Michael J. Wishnie (@MikeWishnie) is William O. Douglas Clinical Professor of Law at Yale Law School.

In recent years, colleges and universities have become a central hub for labor organizing. University staff, graduate workers, and contingent faculty have won significant labor campaigns, as have tenured faculty at public universities. And faculty at some private universities have revived and super-charged organizing within non-union chapters of the American Association of University Professors (AAUP). Yet despite this organizing energy, tenured faculty at private universities have generally not unionized. Why is this?

The conventional answer is that the Supreme Court said they can’t. In 1980, the Court held in a 5-4 decision that tenured faculty at Yeshiva University exercise such substantial authority over university operations that they are more like managers than employees. Thus, decided the Court, these faculty are exempt from coverage under the National Labor Relations Act (NLRA). The Yeshiva decision largely ended union organizing among ladder faculty at private institutions. While courts and the NLRB have since agreed that graduate workers and contingent faculty are “employees” eligible to unionize under the NLRA, they have done so in part by contrasting the limited authority such workers exercise with that of ladder faculty.

As I argue in this brief post, however, the conventional answer is wrong, for two independent reasons. First, even if ladder faculty at some private institutions were properly considered managers in the 1970s, profound changes in the structure and operation of universities over the past fifty years invalidate this conclusion. Given the realities of faculty governance today, ladder faculty at many private universities are properly classified as covered employees eligible to unionize under the NLRA, not exempt managers. Second, even if ladder faculty at private institutions were still appropriately classified as excluded managerial employees in 2025, nothing in the NLRA prevents states from granting collective bargaining rights to excluded faculty—and, in fact, some existing state laws already do.
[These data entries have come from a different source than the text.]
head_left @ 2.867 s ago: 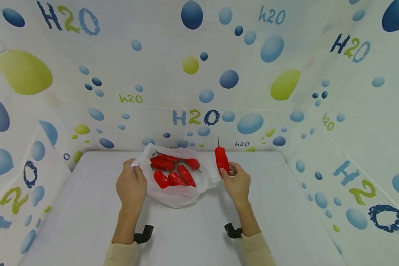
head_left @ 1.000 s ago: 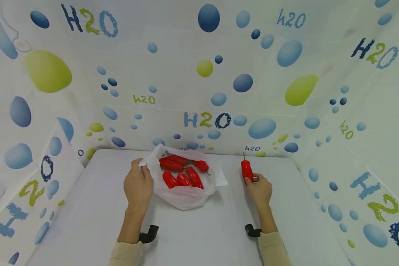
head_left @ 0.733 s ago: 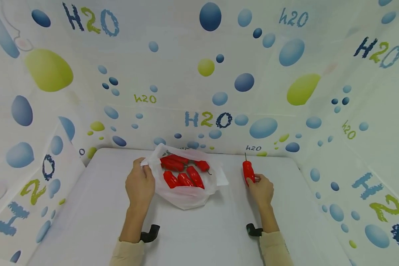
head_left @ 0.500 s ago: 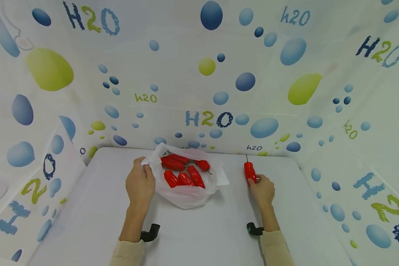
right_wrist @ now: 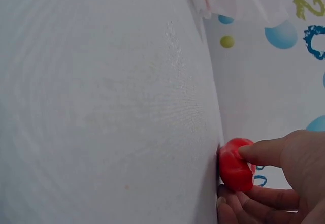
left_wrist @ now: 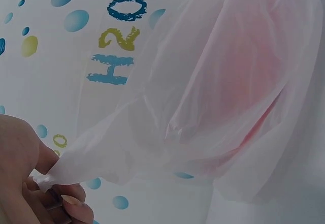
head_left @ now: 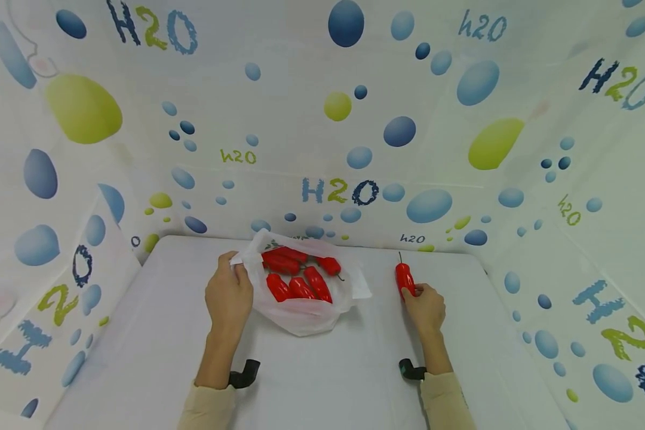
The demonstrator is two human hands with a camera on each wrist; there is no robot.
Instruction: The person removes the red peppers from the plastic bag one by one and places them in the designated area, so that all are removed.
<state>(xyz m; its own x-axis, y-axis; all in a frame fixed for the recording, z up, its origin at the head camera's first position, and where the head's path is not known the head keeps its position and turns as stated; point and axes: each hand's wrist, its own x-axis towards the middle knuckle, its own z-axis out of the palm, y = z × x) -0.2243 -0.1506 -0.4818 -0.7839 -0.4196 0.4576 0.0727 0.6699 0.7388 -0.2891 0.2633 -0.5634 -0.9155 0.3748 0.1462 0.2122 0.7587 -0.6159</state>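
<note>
My left hand (head_left: 229, 298) pinches the left rim of a thin white plastic bag (head_left: 301, 319), its mouth held open. Inside lie several glossy red peppers (head_left: 316, 283) with thin dark stems. In the left wrist view the thumb and fingers grip a gathered corner of the bag (left_wrist: 111, 148), and red shows faintly through the film. To the right of the bag, my right hand (head_left: 426, 307) holds one red pepper (head_left: 404, 276) between thumb and fingers, its stem pointing away. The right wrist view shows this pepper (right_wrist: 237, 170) against the white table surface.
A white table (head_left: 322, 382) lies under everything. Behind it and at both sides stand white sheets (head_left: 279, 113) printed with blue and green drops and "H2O". Each wrist carries a black mount, the left one (head_left: 245, 374) and the right one (head_left: 410, 369).
My right hand has carried the pepper from beside the bag to the right and lowered it to the table. My left hand keeps its grip on the bag. The head view has shifted slightly.
</note>
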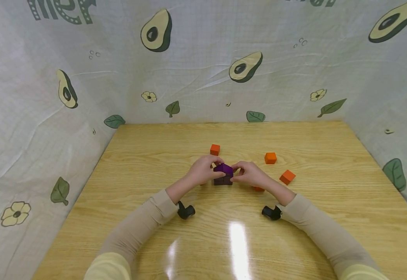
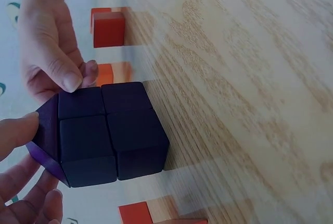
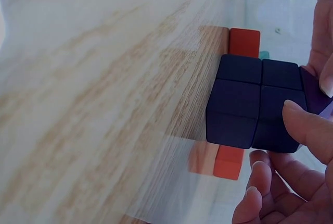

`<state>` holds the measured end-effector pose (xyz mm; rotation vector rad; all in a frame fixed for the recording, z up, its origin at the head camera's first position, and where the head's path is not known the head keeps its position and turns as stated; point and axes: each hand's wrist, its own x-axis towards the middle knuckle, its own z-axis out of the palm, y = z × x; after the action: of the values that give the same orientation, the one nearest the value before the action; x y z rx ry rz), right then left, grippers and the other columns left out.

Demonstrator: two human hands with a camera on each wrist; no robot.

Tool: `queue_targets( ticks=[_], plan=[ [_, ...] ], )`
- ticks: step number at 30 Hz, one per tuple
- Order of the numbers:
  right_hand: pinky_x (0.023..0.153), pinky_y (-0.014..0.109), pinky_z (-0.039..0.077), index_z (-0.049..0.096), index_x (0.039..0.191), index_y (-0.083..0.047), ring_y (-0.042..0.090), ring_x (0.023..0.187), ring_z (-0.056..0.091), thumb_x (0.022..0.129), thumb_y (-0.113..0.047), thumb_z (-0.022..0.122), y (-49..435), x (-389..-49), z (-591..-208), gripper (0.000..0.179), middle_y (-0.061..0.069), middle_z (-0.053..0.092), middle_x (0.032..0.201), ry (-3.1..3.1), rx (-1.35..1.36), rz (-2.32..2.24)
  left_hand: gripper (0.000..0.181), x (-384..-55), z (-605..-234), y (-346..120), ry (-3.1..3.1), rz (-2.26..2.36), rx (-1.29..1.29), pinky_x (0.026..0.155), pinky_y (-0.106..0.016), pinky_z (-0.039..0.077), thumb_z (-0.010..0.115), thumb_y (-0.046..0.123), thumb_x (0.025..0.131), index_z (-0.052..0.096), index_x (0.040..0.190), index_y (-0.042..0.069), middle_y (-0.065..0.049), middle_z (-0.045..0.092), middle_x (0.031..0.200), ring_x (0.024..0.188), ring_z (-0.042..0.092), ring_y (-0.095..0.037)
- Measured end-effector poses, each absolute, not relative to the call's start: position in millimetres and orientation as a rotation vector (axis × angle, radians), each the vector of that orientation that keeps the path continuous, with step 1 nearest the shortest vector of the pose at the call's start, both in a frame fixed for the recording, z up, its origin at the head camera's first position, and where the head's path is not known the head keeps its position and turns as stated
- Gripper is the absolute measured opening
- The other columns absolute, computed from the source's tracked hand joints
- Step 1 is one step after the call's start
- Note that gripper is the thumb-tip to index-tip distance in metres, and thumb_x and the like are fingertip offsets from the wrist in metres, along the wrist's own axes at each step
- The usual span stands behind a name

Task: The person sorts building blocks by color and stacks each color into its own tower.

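Note:
Dark purple cubes [image 2: 136, 146] stand stacked in two rows of two on the table. A purple triangular prism [image 1: 223, 168] lies on the top row like a roof. My left hand [image 1: 204, 170] pinches the prism between thumb and fingers, at the left side of the stack. From the right, my right hand [image 1: 250, 174] holds an upper cube [image 3: 281, 120], its thumb on the near face and the fingers round the far side. The far faces of the stack are hidden in the head view.
Several orange-red cubes lie around the stack: one behind it [image 1: 215, 149], one at back right [image 1: 271, 158], another farther right [image 1: 287, 177] and one partly under the right wrist [image 1: 258, 189]. A printed cloth [image 1: 196, 97] hangs behind the wooden table [image 1: 147, 155].

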<state>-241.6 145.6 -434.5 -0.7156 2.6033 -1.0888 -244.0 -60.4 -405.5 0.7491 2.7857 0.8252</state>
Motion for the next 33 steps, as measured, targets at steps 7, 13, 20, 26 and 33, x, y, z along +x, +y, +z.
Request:
queue_targets(
  ticks=[7, 13, 20, 26, 33],
  plan=[
    [0.060, 0.024, 0.045, 0.062, 0.111, 0.002, 0.011, 0.067, 0.052, 0.079, -0.018, 0.071, 145.5, -241.7, -434.2, 0.039, 0.011, 0.064, 0.097, 2.602, -0.707, -1.087, 0.035, -243.5, -404.1, -60.6, 2.774, 0.848, 0.734, 0.071, -0.026, 0.044, 0.072, 0.028, 0.080, 0.064, 0.110, 0.011, -0.001, 0.064, 0.099, 0.082, 0.053, -0.014],
    [0.059, 0.024, 0.045, 0.062, 0.112, 0.002, 0.011, 0.066, 0.051, 0.080, -0.017, 0.071, 145.2, -241.1, -433.2, 0.038, 0.011, 0.064, 0.097, 2.600, -0.707, -1.087, 0.036, -242.8, -404.3, -61.0, 2.771, 0.851, 0.723, 0.071, -0.026, 0.044, 0.072, 0.029, 0.079, 0.064, 0.110, 0.012, -0.001, 0.063, 0.099, 0.081, 0.053, -0.013],
    [0.059, 0.024, 0.045, 0.062, 0.111, 0.002, 0.011, 0.065, 0.051, 0.079, -0.017, 0.071, 144.5, -240.7, -432.6, 0.038, 0.011, 0.064, 0.096, 2.599, -0.710, -1.088, 0.037, -242.6, -405.1, -60.7, 2.769, 0.856, 0.705, 0.071, -0.026, 0.044, 0.072, 0.030, 0.079, 0.064, 0.111, 0.013, 0.000, 0.063, 0.099, 0.081, 0.053, -0.014],
    [0.059, 0.024, 0.045, 0.062, 0.111, 0.003, 0.010, 0.065, 0.052, 0.079, -0.016, 0.071, 144.0, -240.3, -432.7, 0.038, 0.011, 0.064, 0.096, 2.605, -0.709, -1.091, 0.038, -242.4, -405.5, -60.6, 2.766, 0.870, 0.693, 0.071, -0.027, 0.044, 0.072, 0.029, 0.079, 0.064, 0.111, 0.012, -0.001, 0.063, 0.099, 0.081, 0.053, -0.014],
    [0.059, 0.024, 0.045, 0.062, 0.110, 0.002, 0.010, 0.065, 0.052, 0.079, -0.016, 0.071, 143.4, -240.1, -432.3, 0.036, 0.011, 0.064, 0.094, 2.602, -0.703, -1.092, 0.038, -242.2, -405.3, -60.1, 2.762, 0.868, 0.694, 0.069, -0.026, 0.044, 0.072, 0.030, 0.079, 0.063, 0.112, 0.013, -0.001, 0.062, 0.099, 0.081, 0.052, -0.014]
  ],
)
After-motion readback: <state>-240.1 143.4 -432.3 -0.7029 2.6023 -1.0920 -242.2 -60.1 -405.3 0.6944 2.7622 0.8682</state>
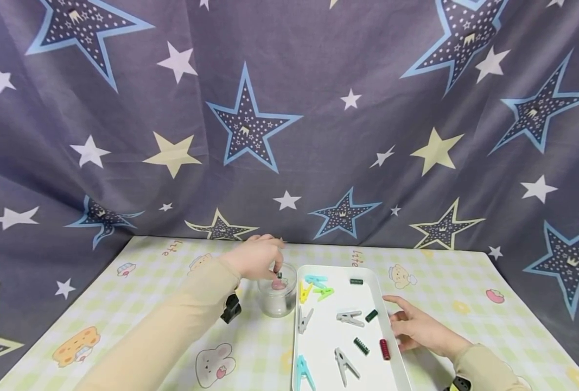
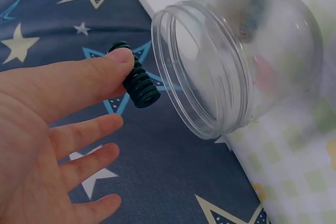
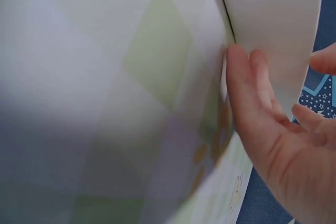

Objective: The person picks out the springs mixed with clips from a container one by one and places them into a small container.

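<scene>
My left hand [image 1: 260, 258] is over the mouth of a clear jar [image 1: 275, 307] left of the tray. Its thumb and forefinger pinch a dark green coil spring [image 2: 137, 80], held just outside the jar's rim in the left wrist view; the other fingers are spread. My right hand [image 1: 418, 328] rests at the right side of the white tray [image 1: 324, 332], its fingers against the outer wall in the right wrist view. Inside the tray lie several dark green springs [image 1: 361, 346] and a red spring [image 1: 385, 349].
Also in the tray are grey clips [image 1: 350, 318], blue clips [image 1: 304, 372], a yellow clip [image 1: 305, 292] and a green clip [image 1: 324, 294]. A checked cloth [image 1: 250, 347] with cartoon prints covers the table. Behind its far edge hangs a dark star-patterned curtain [image 1: 313, 163].
</scene>
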`<state>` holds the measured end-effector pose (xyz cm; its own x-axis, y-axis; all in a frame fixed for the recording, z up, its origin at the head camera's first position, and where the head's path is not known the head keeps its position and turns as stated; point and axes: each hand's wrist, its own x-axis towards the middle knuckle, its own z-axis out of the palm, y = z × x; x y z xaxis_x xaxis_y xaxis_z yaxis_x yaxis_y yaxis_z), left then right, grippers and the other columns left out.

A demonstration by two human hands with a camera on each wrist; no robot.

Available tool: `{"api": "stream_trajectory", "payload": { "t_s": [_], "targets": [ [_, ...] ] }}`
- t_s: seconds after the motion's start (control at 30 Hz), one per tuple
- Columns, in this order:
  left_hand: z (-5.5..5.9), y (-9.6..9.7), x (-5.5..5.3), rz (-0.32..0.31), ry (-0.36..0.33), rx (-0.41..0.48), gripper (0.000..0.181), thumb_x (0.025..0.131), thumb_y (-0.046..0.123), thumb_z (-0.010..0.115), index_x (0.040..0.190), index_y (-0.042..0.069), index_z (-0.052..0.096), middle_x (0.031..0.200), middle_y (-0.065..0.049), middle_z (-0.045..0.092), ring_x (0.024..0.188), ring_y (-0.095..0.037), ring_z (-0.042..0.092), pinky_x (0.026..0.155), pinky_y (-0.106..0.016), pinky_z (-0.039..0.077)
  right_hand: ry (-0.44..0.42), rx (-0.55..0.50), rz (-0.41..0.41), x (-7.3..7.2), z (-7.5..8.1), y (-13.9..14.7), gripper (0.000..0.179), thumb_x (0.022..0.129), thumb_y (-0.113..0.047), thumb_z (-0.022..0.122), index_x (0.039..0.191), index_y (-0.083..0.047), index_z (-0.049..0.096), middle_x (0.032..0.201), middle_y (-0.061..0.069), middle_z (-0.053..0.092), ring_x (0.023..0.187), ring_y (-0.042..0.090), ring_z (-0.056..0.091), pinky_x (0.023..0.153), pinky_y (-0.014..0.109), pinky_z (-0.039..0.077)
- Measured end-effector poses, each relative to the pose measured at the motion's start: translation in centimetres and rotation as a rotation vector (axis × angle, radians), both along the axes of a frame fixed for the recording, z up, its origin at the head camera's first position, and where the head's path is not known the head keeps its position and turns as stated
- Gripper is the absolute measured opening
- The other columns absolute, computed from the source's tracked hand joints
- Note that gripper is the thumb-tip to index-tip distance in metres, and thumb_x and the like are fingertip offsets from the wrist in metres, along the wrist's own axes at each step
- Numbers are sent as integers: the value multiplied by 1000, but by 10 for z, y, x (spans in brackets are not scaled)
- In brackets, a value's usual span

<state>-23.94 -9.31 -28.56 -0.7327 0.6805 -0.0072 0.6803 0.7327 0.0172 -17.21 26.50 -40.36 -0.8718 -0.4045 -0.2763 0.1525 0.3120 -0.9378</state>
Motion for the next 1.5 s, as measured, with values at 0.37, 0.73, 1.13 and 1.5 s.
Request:
{"api": "stream_trajectory", "payload": {
  "t_s": [0.37,0.73,1.13,1.5],
  "targets": [
    [-7,5,-8,14,-14,-74,17,73,26,80,64,20,66,94,4,62,94,-21,51,85,-43,42,3,-40,10,-1,-1,1,79,84,-6,54,146,1,6,104,12,55,86,19,63,75,38,55],
    [-16,7,-11,46,-40,-77,17,73,19,79,64,19,65,86,6,62,92,-22,52,86,-43,43,-2,-49,11,-1,0,1,78,83,-4,51,146,2,5,103,10,55,86,19,63,76,39,55],
    [-19,8,-10,50,-55,-82,20,75,26,78,63,19,64,86,5,59,97,-23,51,91,-44,42,-43,-69,4,-2,-2,1,80,82,-4,53,147,0,5,103,10,56,85,19,64,72,39,55],
    [-20,7,-12,45,-40,-73,20,77,30,76,64,18,66,85,5,59,92,-22,51,88,-43,42,-42,-65,5,-2,-3,2,78,83,-3,51,146,0,4,102,9,56,84,19,64,71,38,55]
  ]
}}
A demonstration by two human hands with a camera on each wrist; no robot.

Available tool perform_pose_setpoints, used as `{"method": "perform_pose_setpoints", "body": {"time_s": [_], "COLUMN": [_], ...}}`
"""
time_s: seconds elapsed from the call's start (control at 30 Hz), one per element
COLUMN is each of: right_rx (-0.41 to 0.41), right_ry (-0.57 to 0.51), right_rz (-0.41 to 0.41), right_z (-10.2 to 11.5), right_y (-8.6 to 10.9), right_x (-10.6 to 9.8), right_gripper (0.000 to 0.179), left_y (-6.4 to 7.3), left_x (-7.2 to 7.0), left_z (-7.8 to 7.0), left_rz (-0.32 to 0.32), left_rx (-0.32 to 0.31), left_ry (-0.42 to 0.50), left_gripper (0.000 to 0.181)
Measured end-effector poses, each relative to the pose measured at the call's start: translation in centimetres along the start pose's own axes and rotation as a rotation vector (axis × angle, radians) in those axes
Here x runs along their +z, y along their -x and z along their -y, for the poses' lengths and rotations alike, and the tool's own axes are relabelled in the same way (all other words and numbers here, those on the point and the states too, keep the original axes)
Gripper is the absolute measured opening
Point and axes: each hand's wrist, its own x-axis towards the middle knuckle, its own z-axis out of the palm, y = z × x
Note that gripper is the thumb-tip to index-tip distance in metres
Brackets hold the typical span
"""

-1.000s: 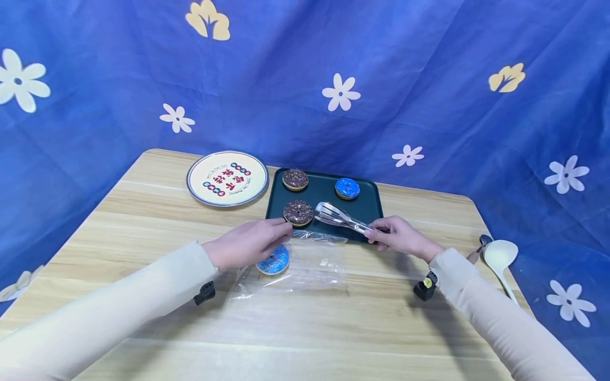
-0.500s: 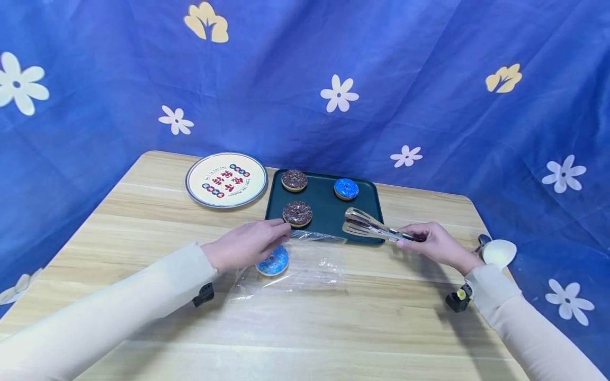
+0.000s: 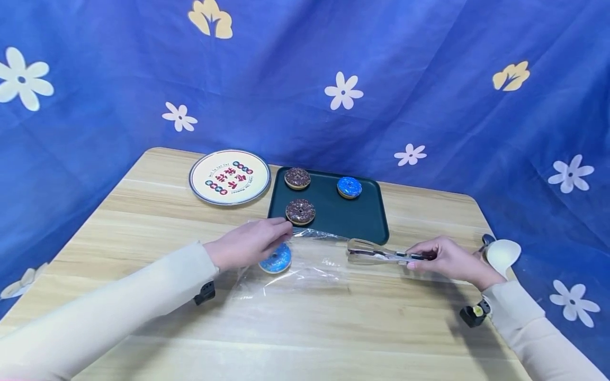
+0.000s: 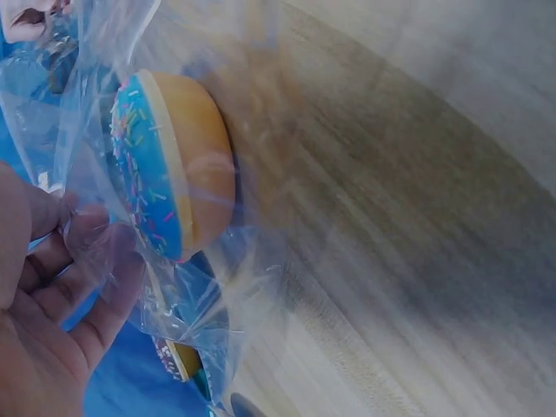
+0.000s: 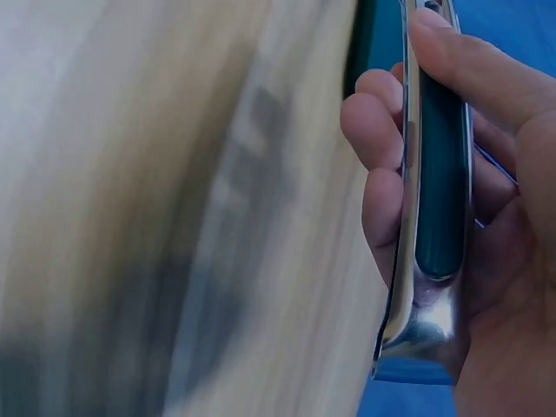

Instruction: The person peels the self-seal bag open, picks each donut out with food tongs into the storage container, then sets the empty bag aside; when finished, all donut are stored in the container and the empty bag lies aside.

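Observation:
My left hand (image 3: 248,244) pinches the upper edge of a clear plastic bag (image 3: 314,262) between thumb and fingers. Inside the bag lies a blue-iced doughnut (image 3: 277,259) with sprinkles, partly covered by that hand in the head view; the left wrist view shows the doughnut (image 4: 169,165) through the film. To the right, my right hand (image 3: 445,259) grips metal serving tongs (image 3: 369,252), their slotted heads pointing left near the bag's right side. Nothing shows between those heads. In the right wrist view, fingers and thumb wrap the tongs' dark green handle (image 5: 441,174).
Behind the bag sits a dark green tray (image 3: 343,219) with two chocolate doughnuts (image 3: 301,211) and a blue doughnut (image 3: 350,187). A printed plate (image 3: 230,177) stands left of it. A white ladle (image 3: 503,254) and a dark utensil lie by the table's right edge.
My right hand has drawn the tongs rightward and toward me, from over the tray to beside the bag. The left hand keeps its place on the bag.

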Motion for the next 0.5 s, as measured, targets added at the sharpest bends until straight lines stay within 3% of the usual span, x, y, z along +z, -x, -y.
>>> {"method": "perform_pose_setpoints", "body": {"time_s": [0.3, 0.5], "right_rx": [-0.089, -0.116], "right_ry": [0.049, 0.144], "right_rz": [-0.024, -0.035], "right_z": [1.3, 2.8], "right_y": [-2.1, -3.8], "right_x": [2.4, 4.2], "right_gripper": [0.016, 0.029], "left_y": [0.2, 0.2], "left_x": [-0.6, -0.5], "left_z": [0.1, 0.2], "left_rz": [0.0, -0.006], "left_rx": [-0.014, 0.004], "left_ry": [-0.009, -0.016], "left_gripper": [0.006, 0.005]}}
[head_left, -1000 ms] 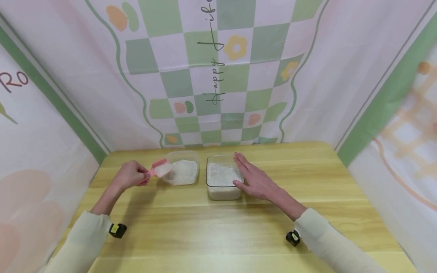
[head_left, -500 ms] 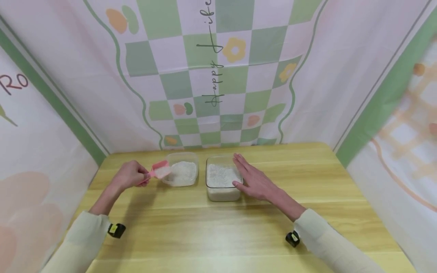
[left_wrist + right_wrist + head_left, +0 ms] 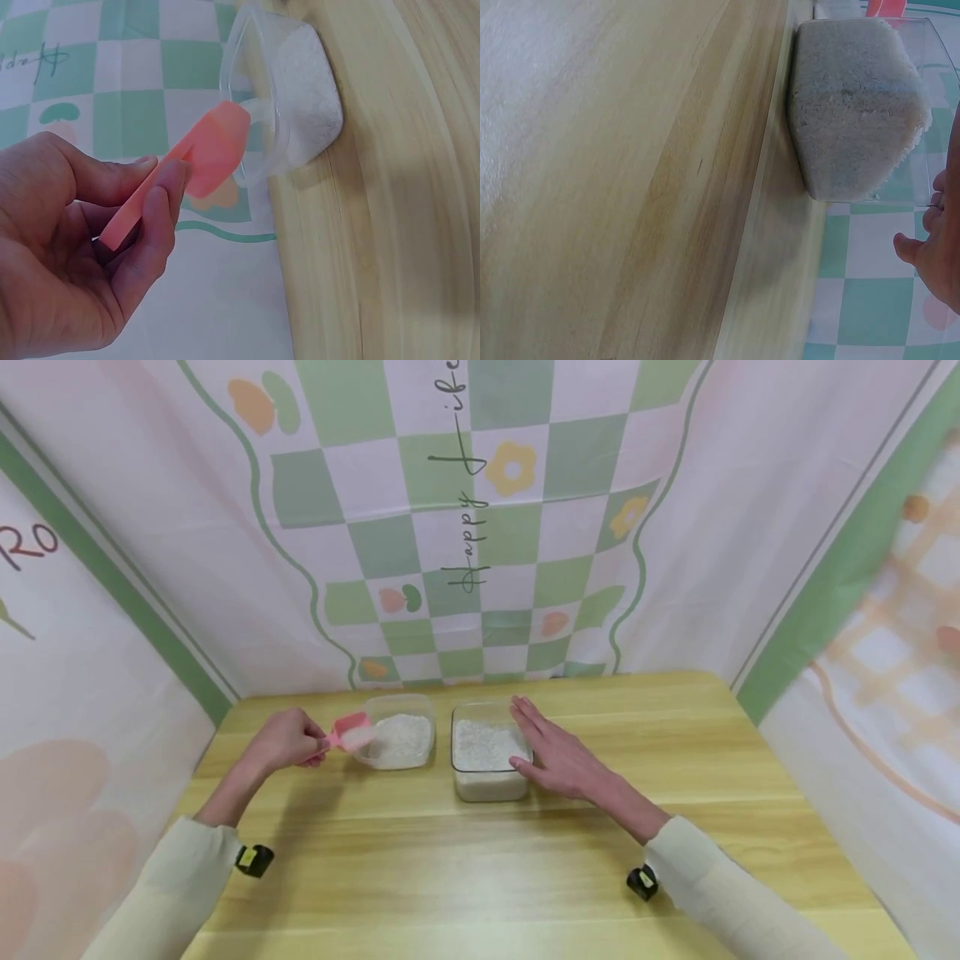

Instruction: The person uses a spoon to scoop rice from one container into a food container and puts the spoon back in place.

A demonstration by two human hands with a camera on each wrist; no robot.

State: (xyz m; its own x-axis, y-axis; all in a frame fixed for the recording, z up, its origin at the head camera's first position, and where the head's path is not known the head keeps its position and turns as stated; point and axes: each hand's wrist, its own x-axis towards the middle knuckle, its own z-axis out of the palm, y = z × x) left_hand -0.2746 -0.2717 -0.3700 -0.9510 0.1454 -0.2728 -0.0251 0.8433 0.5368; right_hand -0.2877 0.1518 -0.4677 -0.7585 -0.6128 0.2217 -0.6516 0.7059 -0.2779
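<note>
My left hand point(image 3: 288, 741) pinches the handle of a pink scoop point(image 3: 351, 732) between thumb and fingers. The scoop tips toward a clear plastic container point(image 3: 279, 161), its mouth at the rim, and a white stream of rice point(image 3: 259, 111) falls from it. White rice point(image 3: 402, 739) lies inside that container. To its right stands a deeper clear square box point(image 3: 491, 787), filled most of the way with rice point(image 3: 855, 105). Straight fingers of my right hand point(image 3: 558, 756) lie along the box's right rim, thumb near its front corner.
Both containers stand near the back of the wooden table point(image 3: 480, 877). Behind the table hangs a checked cloth point(image 3: 450, 527), and printed cloths close off the left and right sides.
The scoop has tilted a little further, and less rice shows in it. My left hand stays at nearly the same spot. My right hand has kept its place on the box.
</note>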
Faculty Authority, Then and Now

In October 1974, faculty at ten of the thirteen units of Yeshiva University asked the NLRB to certify their union as their collective bargaining representative. After five months of evidentiary hearings, the NLRB granted the union’s petition, conducted an election, and certified the union. The University then challenged these rulings and prevailed at the Second Circuit. The Supreme Court took up the case in October 1979.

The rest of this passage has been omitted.